Aber es gibt ein recht bedeutsames Paradox in der Definition des jüdischen Volkes als ethische Einheit. Die zionistische Sichtweise eines Volkes, das alle jüdischen Gemeinschaften auf der Welt einschließt (eine Sichtweise, deren modische Opposition gerade von der Linken kommt), ist sicherlich ein der multiethnischsten und multikulturellsten in der Geschichte. Wer die Juden aus Polen und dem Jemen, aus Deutschland und Marokko als Angehörige eines Volkes betrachtet und auf einer solchen nationalen Basis einen Staat gründet, verfolgt im Wesentlichen eine multiethnische und multikulturelle Unternehmung, ganz gleich ob die Beteiligten in diesen Begriffen denken oder nicht.
 Einwanderer aus Äthiopien
Gerade Herzl war sich dieses Aspekts der von ihm initiierten nationalen Unternehmung sehr bewusst, wenn er die Definition der Juden als Rasse ablehnte und sie als Nation definierte – eine historische Einheit, die sich – wie es bei Nationen üblich ist – aus verschiedenen ethnischen Komponenten zusammensetzt. Die ethnisch-kulturellen Unterschiede zwischen den einzelnen Gruppen, aus denen sich die jüdisch-israelische Gesellschaft zusammengesetzt hat, waren sehr groß. Dennoch teilten diese Gruppen die Überzeugung, dass sie zu einem Volk gehören – ob sie sich nun der modernen zionistischen Version dieser Überzeugung verschrieben, der traditionell jüdischen oder einer Mischung zwischen beiden. Sie hatten somit eine gemeinsame kulturelle Grundlage und Bewusstseinsbasis – das Rezept für erfolgreiche Multikulturalität.

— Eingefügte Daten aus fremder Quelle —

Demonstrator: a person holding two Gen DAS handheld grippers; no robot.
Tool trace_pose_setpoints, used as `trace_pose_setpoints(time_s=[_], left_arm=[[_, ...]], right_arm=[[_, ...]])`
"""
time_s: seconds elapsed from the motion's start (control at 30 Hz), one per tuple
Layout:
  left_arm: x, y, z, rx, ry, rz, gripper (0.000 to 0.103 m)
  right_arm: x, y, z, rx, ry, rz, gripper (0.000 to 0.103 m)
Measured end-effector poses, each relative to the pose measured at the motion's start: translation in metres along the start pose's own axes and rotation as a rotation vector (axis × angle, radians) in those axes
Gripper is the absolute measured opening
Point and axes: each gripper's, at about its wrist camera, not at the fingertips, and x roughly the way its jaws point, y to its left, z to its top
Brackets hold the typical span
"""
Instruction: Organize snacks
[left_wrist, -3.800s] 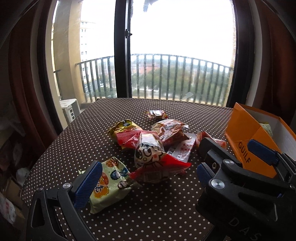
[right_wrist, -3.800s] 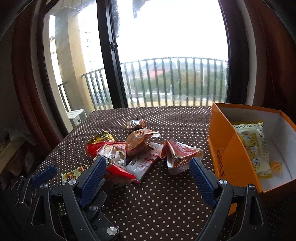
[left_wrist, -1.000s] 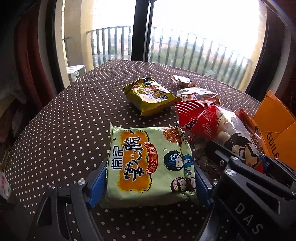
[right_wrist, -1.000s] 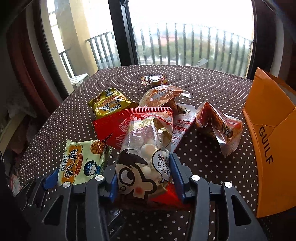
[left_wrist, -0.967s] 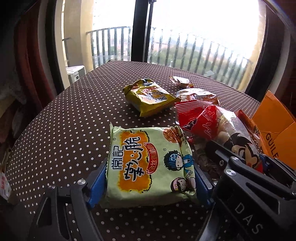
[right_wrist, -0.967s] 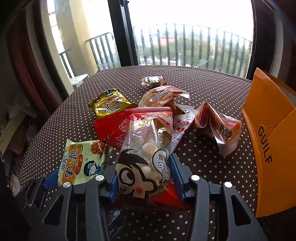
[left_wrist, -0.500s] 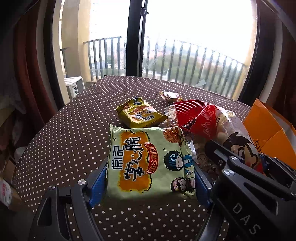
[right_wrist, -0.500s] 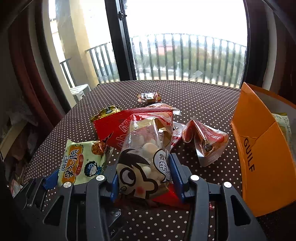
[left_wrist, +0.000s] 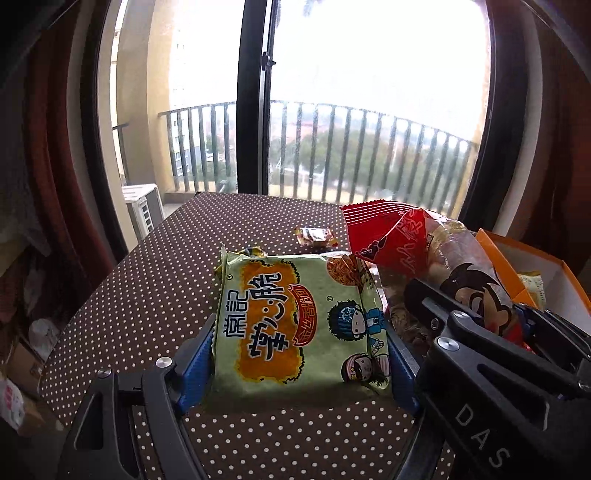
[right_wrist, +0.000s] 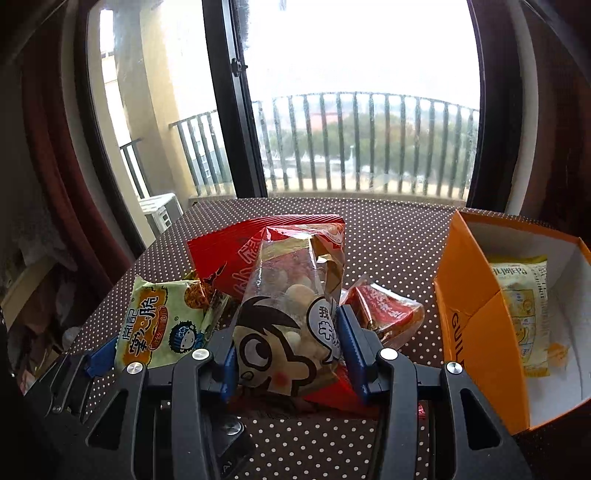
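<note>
My left gripper is shut on a green noodle snack pack, held flat above the dotted table; the same pack shows at the left of the right wrist view. My right gripper is shut on a clear cartoon-face snack bag, and a red packet rises with it behind. That bag and red packet appear to the right in the left wrist view. An orange box stands open at the right with a yellow snack pack inside.
A red-orange clear packet lies on the table just right of my right gripper's fingers. A small wrapped sweet lies farther back. Beyond the table's far edge are a glass door and a balcony railing; clutter sits on the floor at left.
Both grippers have risen with their packs, and the cameras now look more level. The yellow bag and the orange-brown bag have dropped out of sight behind the held packs.
</note>
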Motion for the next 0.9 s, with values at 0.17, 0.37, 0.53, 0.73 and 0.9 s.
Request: trace_pose_setpoints(time_s=[0.17,0.37,0.53,0.73,0.9], left_arm=[[-0.011,-0.013,0.011,0.021,-0.028,-0.018,0.08],[-0.014,-0.025,0.022,0.035,-0.049,-0.04,0.08],[-0.017,-0.039,0.029,0.052,-0.078,-0.05,0.08],[-0.016,-0.056,0.038,0.074,-0.098,-0.067,0.08],[-0.012,-0.071,0.047,0.094,-0.113,-0.085,0.08]], right_arm=[[-0.011,-0.01,0.009,-0.005,-0.037,-0.01,0.05],[-0.022,-0.023,0.016,-0.001,-0.072,-0.028,0.05],[-0.028,-0.034,0.021,0.002,-0.103,-0.036,0.05],[-0.032,-0.047,0.026,0.012,-0.127,-0.048,0.05],[-0.036,-0.062,0.031,0.026,-0.147,-0.062,0.05]])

Das Gefühl der Zugehörigkeit zu einem Volk schließt nicht Arroganz und Vorurteile aus. Doch ist dieses Gefühl der primäre Grund dafür, dass der Staat Israel das erfolgreichste Beispiel der Integration von Menschen aus Europa und dem muslimischen Nahen Osten – in einem Verhältnis von grob 50 zu 50 – in der neueren Geschichte überhaupt darstellt.

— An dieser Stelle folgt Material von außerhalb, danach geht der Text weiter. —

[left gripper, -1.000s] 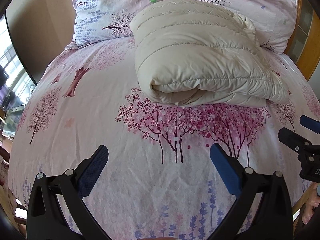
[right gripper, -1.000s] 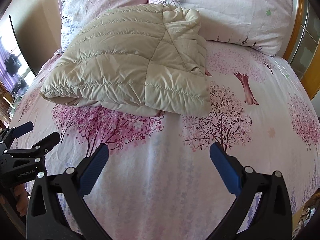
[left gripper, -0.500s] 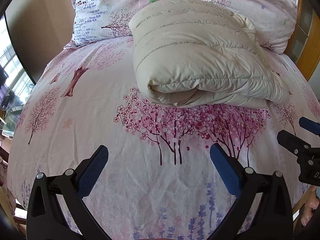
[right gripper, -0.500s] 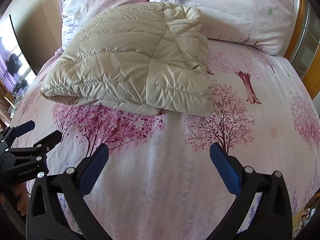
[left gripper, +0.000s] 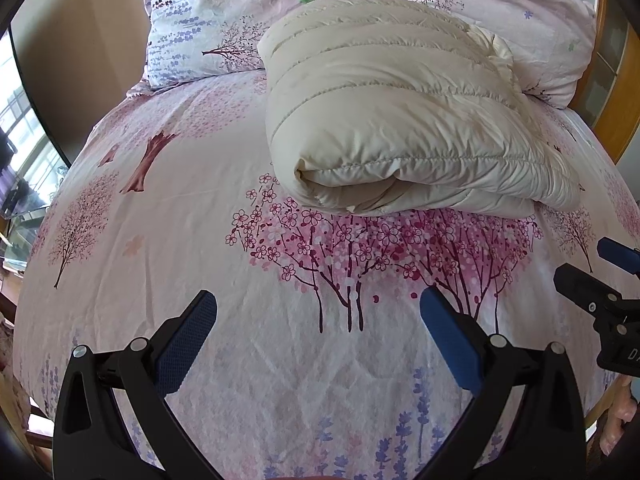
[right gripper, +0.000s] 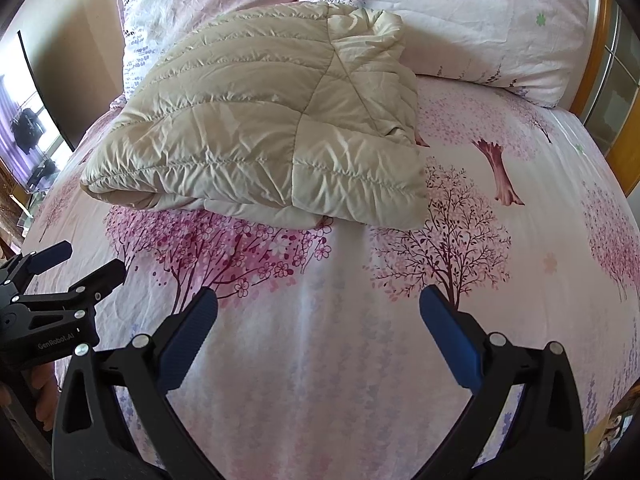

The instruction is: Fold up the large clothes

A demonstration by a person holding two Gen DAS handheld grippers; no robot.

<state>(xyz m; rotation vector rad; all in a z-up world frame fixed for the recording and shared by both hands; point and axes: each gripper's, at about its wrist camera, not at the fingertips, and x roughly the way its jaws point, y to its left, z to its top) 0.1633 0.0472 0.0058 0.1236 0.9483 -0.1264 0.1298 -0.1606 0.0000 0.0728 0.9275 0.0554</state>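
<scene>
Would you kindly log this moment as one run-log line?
left gripper: open, empty | right gripper: open, empty | cream puffer jacket: folded, on bed by pillows, untouched

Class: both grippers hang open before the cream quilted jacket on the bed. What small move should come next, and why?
Probably withdraw: the jacket already lies folded into a compact bundle, and the left gripper and right gripper are open, empty and clear of it.
</scene>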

Aus einem zionistischen Blickwinkel betrachtet, muss dieser Erfolg nicht überraschen; schließlich geht es hier nicht um die Integration von Immigranten aus 70 Ländern, sondern um die Aufnahme von Neueinwanderern aus 70 Diaspora-Gemeinschaften, die von vornherein zu einem Volk gehörten. Gerade wer diese ideologische Sichtweise ablehnt bzw. sich weigert, sie als selbstverständlich hinzunehmen, wer die Ankunft von Juden in Israel als Immigration und nicht als Aliyah [Aufstieg] versteht, muss noch viel mehr von dem Erfolg des israelischen Unternehmens bei der Nationsbildung beeindruckt sein, ungeachtet ihrer bekannten Schwierigkeiten. Die Integration von Menschen aus Europa und Menschen aus dem Nahens Osten in einem solchen Ausmaße ist – was auch immer für ideologische Definitionen verwendet werden – eine äußerst bemerkenswerte Leistung in der heutigen Welt.

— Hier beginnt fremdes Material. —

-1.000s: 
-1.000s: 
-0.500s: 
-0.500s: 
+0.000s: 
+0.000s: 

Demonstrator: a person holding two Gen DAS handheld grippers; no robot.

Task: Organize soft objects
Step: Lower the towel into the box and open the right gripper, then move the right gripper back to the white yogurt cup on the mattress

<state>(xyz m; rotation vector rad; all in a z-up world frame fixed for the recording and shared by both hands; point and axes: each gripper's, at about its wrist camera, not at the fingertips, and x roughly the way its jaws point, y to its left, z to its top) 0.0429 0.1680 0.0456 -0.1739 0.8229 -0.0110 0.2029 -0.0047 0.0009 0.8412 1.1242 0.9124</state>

Es waren die Früchte dieser Leistung – eine Gesellschaft, in der die Leute ethnische Unterschiede für selbstverständlicher nehmen als in den meisten Gesellschaften, die sich mit ihrer Offenheit und der Akzeptanz des Anderen brüsten –, die Fadela Amara in Israel spürte. Man kann annehmen, dass viele von denen, die sie hier sah, ihrer Herkunft nach keine Juden sind, sondern nahe oder ferne Familienangehörige von Juden, die ins Land gekommen und nach dem Rückkehrgesetz eingebürgert worden sind und dadurch zu einem Teil der hebräischsprachigen israelisch-jüdischen Gesellschaft wurden. Auch sie sind heute Teil des israelischen Mosaiks, das den Gast aus Frankreich beeindruckte. Die Tatsache, dass das israelische Auge an verschiedene Hautfarben und Gesichter gewohnt ist und das israelische Ohr an verschiedene Akzente, kommt auch ihnen zu gute. Wenn der Gast sich mit Nationalismusexperten besprach, haben diese ihr sicher gesagt, dass die Juden ein Volk sind, dem man sich nur auf dem Wege einer religiösen Zeremonie anschließen kann. Die israelische Wirklichkeit erzählt eine andere Geschichte.